EXERCISE DESCRIPTION: Once the line holding "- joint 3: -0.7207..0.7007" is found in the entries below, transcribe exactly every line up to and including the one holding "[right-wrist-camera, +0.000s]", but leave out the pictures.

--*--

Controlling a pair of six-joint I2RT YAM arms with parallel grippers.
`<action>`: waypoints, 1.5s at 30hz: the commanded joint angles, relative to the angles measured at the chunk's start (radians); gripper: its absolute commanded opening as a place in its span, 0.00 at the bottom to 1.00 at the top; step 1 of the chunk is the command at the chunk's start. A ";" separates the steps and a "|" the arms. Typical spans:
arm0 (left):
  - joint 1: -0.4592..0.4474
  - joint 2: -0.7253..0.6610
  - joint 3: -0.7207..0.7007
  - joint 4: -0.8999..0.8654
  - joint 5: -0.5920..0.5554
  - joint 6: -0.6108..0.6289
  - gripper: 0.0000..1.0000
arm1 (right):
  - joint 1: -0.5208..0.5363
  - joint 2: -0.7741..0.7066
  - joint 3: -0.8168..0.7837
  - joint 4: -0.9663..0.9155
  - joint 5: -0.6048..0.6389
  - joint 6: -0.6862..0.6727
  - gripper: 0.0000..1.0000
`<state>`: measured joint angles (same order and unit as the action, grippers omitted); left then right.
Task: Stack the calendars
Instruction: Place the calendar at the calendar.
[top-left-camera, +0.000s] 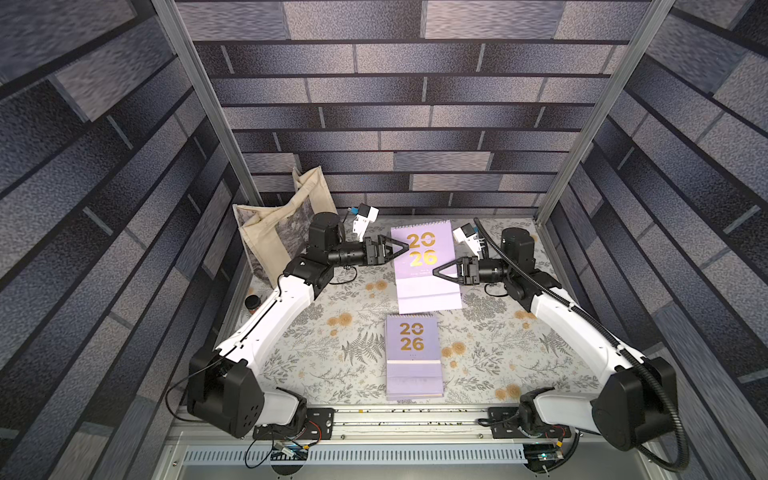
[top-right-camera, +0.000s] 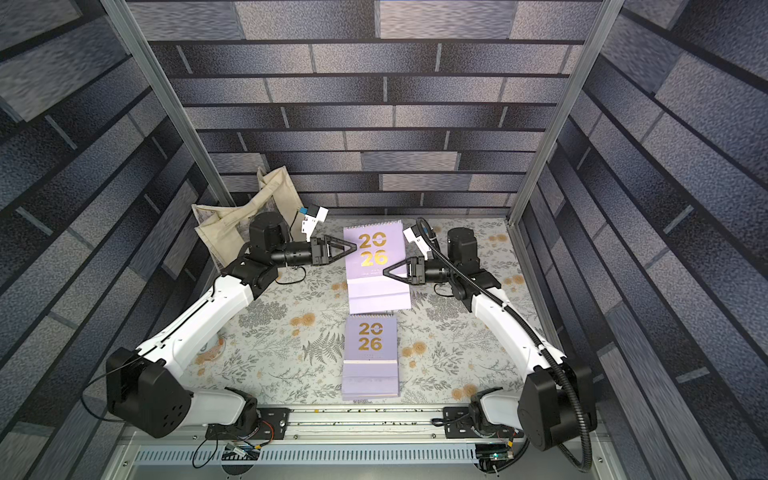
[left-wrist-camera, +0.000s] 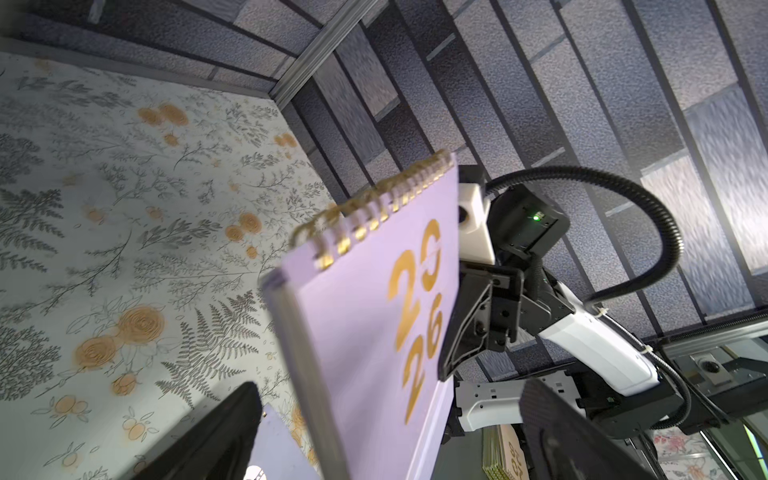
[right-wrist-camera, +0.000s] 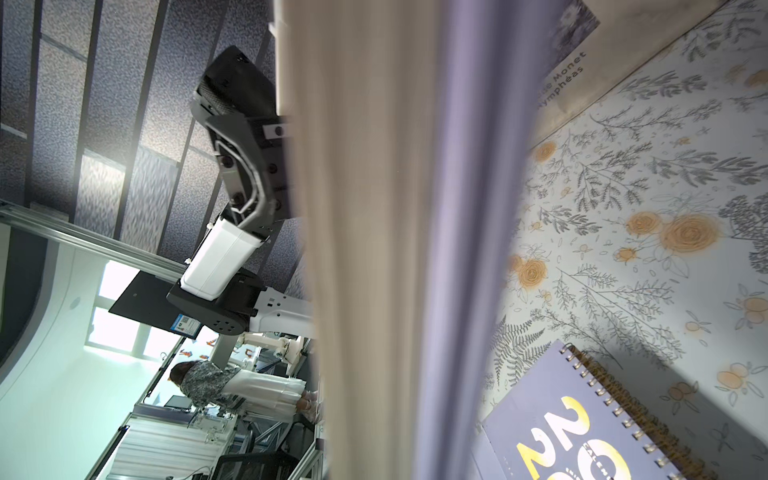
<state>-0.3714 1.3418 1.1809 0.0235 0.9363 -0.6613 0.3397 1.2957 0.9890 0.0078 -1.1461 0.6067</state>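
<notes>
A lavender calendar (top-left-camera: 428, 274) with gold "20 26" hangs tilted above the back of the table in both top views (top-right-camera: 376, 282). My right gripper (top-left-camera: 434, 272) is shut on its right edge; in the right wrist view that calendar's blurred edge (right-wrist-camera: 415, 249) hides the fingers. My left gripper (top-left-camera: 407, 248) stands open at the calendar's left edge. In the left wrist view the calendar (left-wrist-camera: 374, 332) passes between the wide-apart fingers (left-wrist-camera: 216, 436) without a grip. A pile of lavender calendars (top-left-camera: 413, 357) lies flat near the front, also seen from the right wrist (right-wrist-camera: 582, 424).
A cream tote bag (top-left-camera: 278, 232) leans in the back left corner by the left arm. A small dark cup (top-left-camera: 251, 302) sits at the table's left edge. A peach cover with gold numerals (left-wrist-camera: 511, 455) shows past the right arm. Patterned walls enclose three sides.
</notes>
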 joint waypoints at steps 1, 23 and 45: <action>-0.013 -0.045 -0.046 0.045 -0.033 0.009 1.00 | 0.036 -0.016 -0.030 0.065 0.005 0.003 0.00; -0.054 -0.104 -0.139 0.167 -0.056 -0.027 0.59 | 0.081 -0.009 -0.056 0.143 0.037 0.039 0.00; 0.026 -0.174 -0.214 0.247 0.067 -0.091 0.00 | -0.096 0.037 0.067 0.096 -0.177 -0.130 0.66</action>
<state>-0.3374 1.1957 0.9806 0.2218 0.9531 -0.7601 0.2474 1.3487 1.0107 0.1001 -1.2209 0.5369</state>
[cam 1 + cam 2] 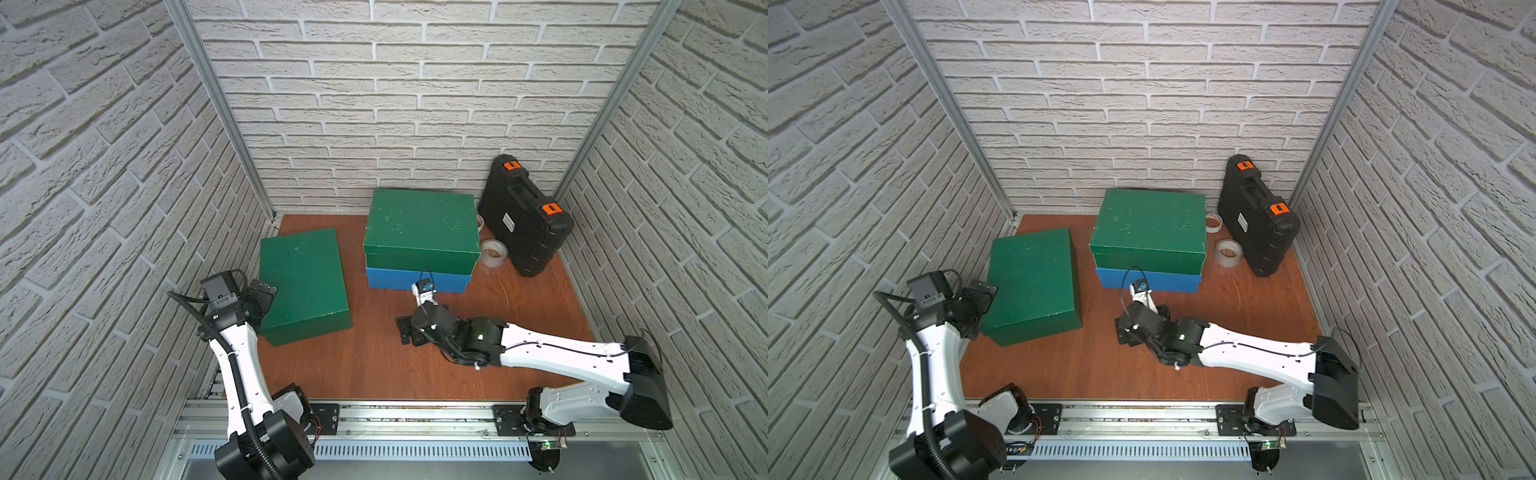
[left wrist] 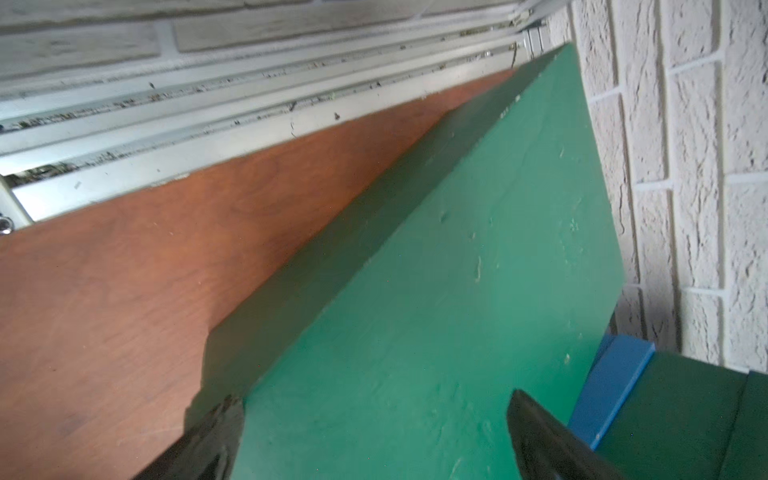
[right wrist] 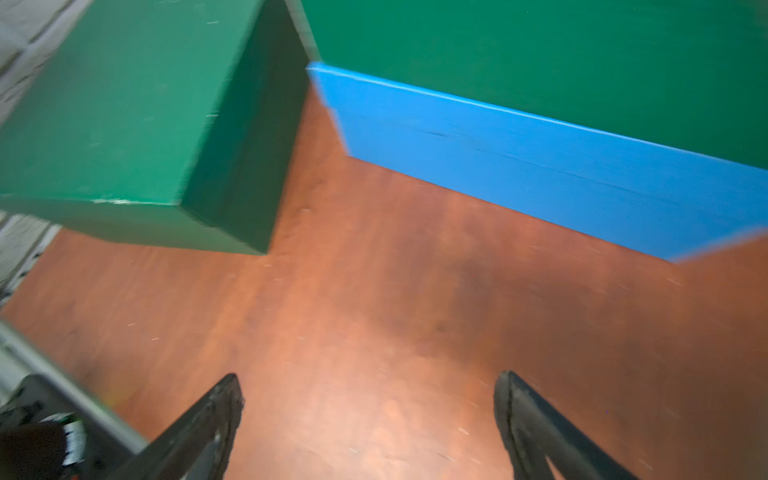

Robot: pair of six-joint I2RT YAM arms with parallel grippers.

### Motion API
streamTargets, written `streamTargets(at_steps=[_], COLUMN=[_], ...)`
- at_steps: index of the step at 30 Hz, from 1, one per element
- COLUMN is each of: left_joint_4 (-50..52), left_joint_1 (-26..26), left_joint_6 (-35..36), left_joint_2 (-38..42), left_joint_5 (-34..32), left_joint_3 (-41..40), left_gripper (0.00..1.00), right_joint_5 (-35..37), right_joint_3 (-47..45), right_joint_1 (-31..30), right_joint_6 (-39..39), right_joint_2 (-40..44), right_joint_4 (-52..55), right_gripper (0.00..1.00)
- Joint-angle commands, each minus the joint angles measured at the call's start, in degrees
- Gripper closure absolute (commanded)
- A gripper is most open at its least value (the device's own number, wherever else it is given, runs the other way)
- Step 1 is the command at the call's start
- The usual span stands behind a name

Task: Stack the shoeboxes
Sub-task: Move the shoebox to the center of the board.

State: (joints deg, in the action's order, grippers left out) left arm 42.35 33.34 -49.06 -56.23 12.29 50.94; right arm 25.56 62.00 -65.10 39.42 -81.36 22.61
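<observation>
Here, one dark green cardboard shoebox (image 1: 303, 282) lies alone, left on the brown wooden desk (image 1: 374, 365), the left claw (image 2: 374, 399) spread wide at its near-left corner. The second green shoebox (image 1: 419, 228) sits atop the bright blue cardboard shoebox (image 1: 415, 280), far centre. The right claw (image 3: 369, 375) gapes above bare desk. The white label (image 1: 509, 221) on the black plastic case (image 1: 528, 232) is unreadable

Shoeboxes: 3 — 2 dark green (lone green box (image 1: 303, 282), stacked green box (image 1: 419, 226)), 1 blue box (image 1: 415, 280). 1 black case (image 1: 525, 216), 2 orange latches (image 1: 550, 209). Tape rolls: 2 — near roll (image 1: 493, 251), far roll (image 1: 480, 222). Arms: 2 — left arm (image 1: 237, 357), right arm (image 1: 557, 353).
</observation>
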Motion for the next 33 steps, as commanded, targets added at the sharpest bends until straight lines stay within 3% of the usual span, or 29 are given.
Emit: streamTargets(at_steps=[1, 6, 14, 18, 25, 33], left_joint_4=[-6.3, -11.8, -18.5, -20.3, -24.3, -24.3], left_joint_1=[3.1, 5.6, 5.7, 5.5, 3.4, -0.3], left_joint_6=[1.5, 1.5, -0.3, -0.4, -1.8, -1.4], left_joint_2=[-1.9, -4.7, -4.1, -5.6, -7.3, -6.5], left_joint_5=[2.3, 8.2, 12.0, 12.9, 13.8, 13.6], left_joint_3=[-1.0, -4.6, -8.8, -10.2, -13.0, -15.5], left_gripper=[0.02, 0.02, 0.02, 0.02, 0.02, 0.02], right_joint_5=[-4.8, -10.7, -14.3, -16.4, -19.7, -18.9], right_joint_3=[5.7, 16.4, 33.8, 38.8, 41.1, 32.8], right_joint_1=[-0.9, -1.3, 2.0, 3.6, 3.7, 3.1], right_joint_6=[-3.4, -5.1, -4.7, -3.5, -2.5, -3.2], right_joint_2=[-5.3, -16.4, -35.1, -40.5, -43.9, -36.8], right_joint_4=[-5.2, -6.3, -3.2, -2.5, -2.3, -7.3], right_gripper=[0.04, 0.04, 0.03, 0.04, 0.05, 0.05])
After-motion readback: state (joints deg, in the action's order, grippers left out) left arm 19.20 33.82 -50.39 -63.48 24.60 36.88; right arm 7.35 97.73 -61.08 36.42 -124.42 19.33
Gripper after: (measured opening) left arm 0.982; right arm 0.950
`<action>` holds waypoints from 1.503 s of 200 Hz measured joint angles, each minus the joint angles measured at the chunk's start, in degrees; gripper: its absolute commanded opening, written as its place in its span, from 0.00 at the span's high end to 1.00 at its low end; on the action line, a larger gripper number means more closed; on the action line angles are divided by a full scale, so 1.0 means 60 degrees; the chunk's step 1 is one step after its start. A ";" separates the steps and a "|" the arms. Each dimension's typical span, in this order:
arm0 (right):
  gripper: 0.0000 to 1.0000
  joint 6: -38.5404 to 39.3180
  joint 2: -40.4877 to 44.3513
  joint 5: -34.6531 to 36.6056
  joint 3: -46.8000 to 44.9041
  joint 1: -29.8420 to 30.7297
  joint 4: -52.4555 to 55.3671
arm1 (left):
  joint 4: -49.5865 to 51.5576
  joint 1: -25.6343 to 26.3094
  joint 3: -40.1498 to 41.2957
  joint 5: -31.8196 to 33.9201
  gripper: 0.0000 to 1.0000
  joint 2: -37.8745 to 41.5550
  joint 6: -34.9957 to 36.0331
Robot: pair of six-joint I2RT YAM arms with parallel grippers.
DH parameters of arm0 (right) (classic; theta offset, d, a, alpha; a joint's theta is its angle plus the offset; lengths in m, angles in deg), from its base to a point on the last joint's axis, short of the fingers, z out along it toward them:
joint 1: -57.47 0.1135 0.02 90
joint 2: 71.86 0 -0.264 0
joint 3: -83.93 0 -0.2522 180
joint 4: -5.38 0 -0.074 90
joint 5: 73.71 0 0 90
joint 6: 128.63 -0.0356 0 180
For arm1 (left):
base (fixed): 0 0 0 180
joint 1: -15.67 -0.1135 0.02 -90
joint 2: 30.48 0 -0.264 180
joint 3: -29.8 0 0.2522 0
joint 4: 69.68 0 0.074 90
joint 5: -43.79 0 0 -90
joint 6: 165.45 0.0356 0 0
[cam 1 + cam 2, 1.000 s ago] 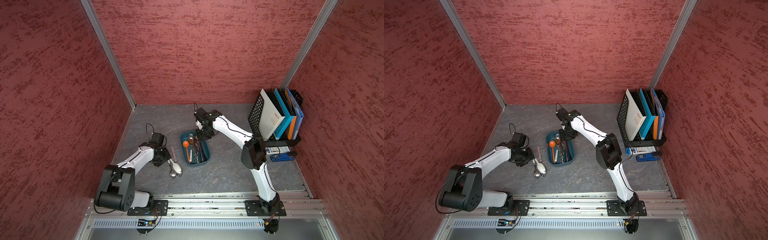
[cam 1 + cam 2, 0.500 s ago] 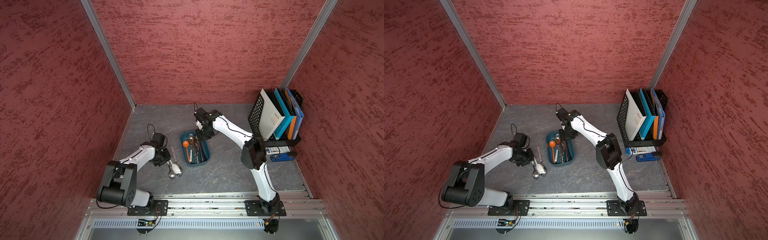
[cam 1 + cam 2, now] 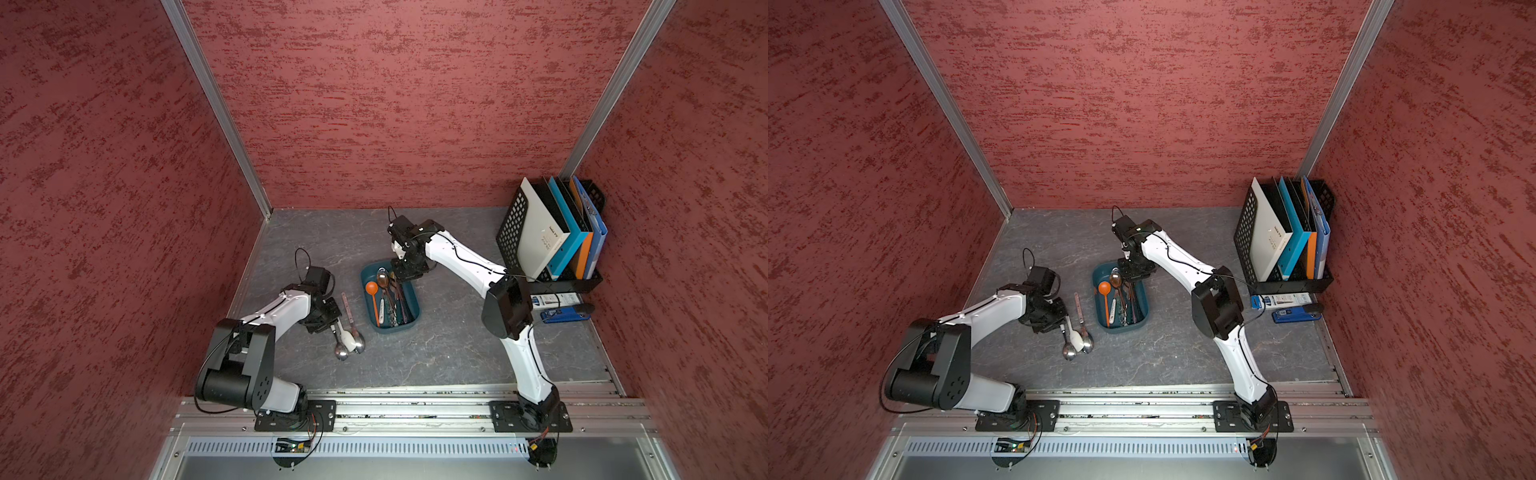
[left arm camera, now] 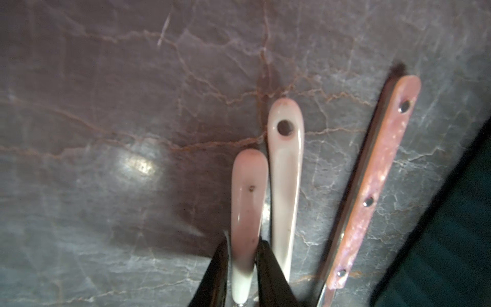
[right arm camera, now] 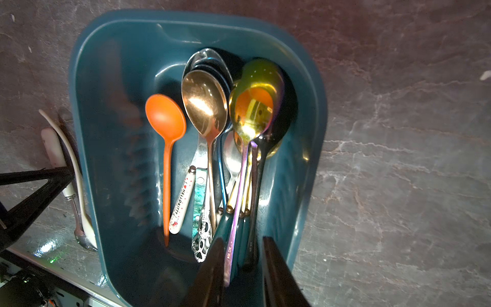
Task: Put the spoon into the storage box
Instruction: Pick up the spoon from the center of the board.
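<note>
- The left arm reaches low across the table (image 3: 436, 353). The left gripper (image 4: 243, 240) is clenched on the spoon (image 4: 248, 191), one finger against each side of its handle.
- The right arm stretches over the storage box (image 5: 79, 133). The right gripper (image 5: 241, 239) hangs above the handles inside, jaws slightly apart and clamping nothing.
- The spoon has a pale pink-white handle and a steel bowl. It lies on the table near the box, beside a white ceramic spoon (image 4: 285, 172) and a brown riveted handle (image 4: 372, 186).
- The teal box holds an orange spoon (image 5: 164, 117), a copper spoon (image 5: 204, 101), a gold spoon (image 5: 252, 111) and several more.
</note>
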 measured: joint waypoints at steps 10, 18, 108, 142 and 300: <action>0.73 0.0004 0.0000 -0.0004 0.0000 0.0000 0.0000 | 0.0004 0.0000 -0.0004 0.0004 0.78 -0.0015 0.0004; 0.73 0.0000 0.0000 -0.0007 0.0000 0.0000 -0.0004 | 0.0007 0.0000 -0.0004 0.0007 0.78 -0.0022 0.0018; 0.72 0.0036 0.0237 -0.0087 -0.0550 -0.0018 -0.0211 | 0.0437 -0.0171 -0.0076 -0.0124 0.84 0.0328 -0.0164; 0.71 -0.0233 0.0801 -0.0470 -0.0998 -0.0062 -0.0499 | 0.0801 -0.0346 -0.0178 -0.0339 0.85 0.1920 -0.0827; 0.61 -0.7788 0.4765 -0.2346 -0.6222 -0.0080 -0.6564 | -0.3789 0.2699 -0.1209 0.3173 0.96 0.1606 -0.5275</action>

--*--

WRITTEN SOLUTION:
  - joint 3: -0.7207..0.7007
  - joint 4: -0.8999..0.8654
  - joint 5: -0.5920..0.5554
  - joint 6: -0.6108..0.6289
  - gripper: 0.0000..1.0000
arm1 (right):
  - joint 1: -0.5208..0.5363
  - joint 2: -0.7741..0.7066
  - joint 3: -0.8168..0.7837
  - joint 4: -0.9663..0.9155
  - joint 5: -0.6048..0.6389
  - joint 6: -0.6862..0.6727
  - gripper: 0.0000..1.0000
`<state>`: measured joint angles (same order and unit as the action, grippers omitted); left then right.
Task: Stack the calendars
Instruction: Place the calendar at the calendar.
[top-left-camera, +0.000s] 
[top-right-camera, +0.000s] 
[left-wrist-camera, +0.000s] 
[right-wrist-camera, +0.000s] 

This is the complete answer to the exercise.